From the listing below, copy each line that contains the word "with".

> **Provided material**:
<<<<
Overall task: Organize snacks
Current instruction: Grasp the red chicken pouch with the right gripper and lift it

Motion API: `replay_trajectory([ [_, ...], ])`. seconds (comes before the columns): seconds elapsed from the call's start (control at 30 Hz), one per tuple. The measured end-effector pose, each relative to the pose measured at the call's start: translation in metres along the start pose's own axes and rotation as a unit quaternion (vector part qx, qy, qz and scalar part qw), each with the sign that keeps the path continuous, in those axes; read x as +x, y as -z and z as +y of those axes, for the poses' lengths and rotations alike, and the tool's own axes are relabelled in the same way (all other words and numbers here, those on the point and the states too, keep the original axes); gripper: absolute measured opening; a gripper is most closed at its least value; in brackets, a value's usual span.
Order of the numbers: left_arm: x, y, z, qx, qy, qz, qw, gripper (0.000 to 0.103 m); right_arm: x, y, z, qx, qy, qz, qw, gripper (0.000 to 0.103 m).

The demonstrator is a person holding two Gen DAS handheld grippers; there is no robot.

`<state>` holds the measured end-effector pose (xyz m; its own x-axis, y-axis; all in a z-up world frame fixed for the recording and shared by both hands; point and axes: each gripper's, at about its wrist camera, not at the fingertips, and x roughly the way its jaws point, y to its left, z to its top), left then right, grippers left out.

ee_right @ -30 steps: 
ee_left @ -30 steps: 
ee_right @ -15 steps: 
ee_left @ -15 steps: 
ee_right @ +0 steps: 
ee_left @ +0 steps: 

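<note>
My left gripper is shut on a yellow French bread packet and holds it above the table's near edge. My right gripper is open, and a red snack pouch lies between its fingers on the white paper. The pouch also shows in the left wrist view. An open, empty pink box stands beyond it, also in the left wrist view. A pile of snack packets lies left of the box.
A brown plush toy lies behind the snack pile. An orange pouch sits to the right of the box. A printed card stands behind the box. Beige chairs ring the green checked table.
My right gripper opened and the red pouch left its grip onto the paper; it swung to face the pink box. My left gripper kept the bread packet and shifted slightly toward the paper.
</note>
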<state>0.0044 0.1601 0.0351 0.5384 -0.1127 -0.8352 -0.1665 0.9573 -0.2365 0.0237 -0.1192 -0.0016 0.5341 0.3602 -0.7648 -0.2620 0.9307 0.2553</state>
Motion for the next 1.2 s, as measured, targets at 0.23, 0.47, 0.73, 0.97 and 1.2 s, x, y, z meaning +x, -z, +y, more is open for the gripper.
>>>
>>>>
> **Output for this task**:
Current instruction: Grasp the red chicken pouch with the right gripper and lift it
Motion API: `replay_trajectory([ [_, ...], ])`. seconds (comes before the columns): seconds elapsed from the call's start (control at 30 Hz), one per tuple. The measured end-effector pose, each relative to the pose measured at the call's start: translation in metres along the start pose's own axes and rotation as a unit quaternion (vector part qx, qy, qz and scalar part qw), each with the sign that keeps the path continuous, in those axes; read x as +x, y as -z and z as +y of those axes, for the poses' lengths and rotations alike, and the tool's own axes are relabelled in the same way (all other words and numbers here, those on the point and the states too, keep the original axes); gripper: absolute measured opening; a gripper is most closed at its least value; in brackets, a value's usual span.

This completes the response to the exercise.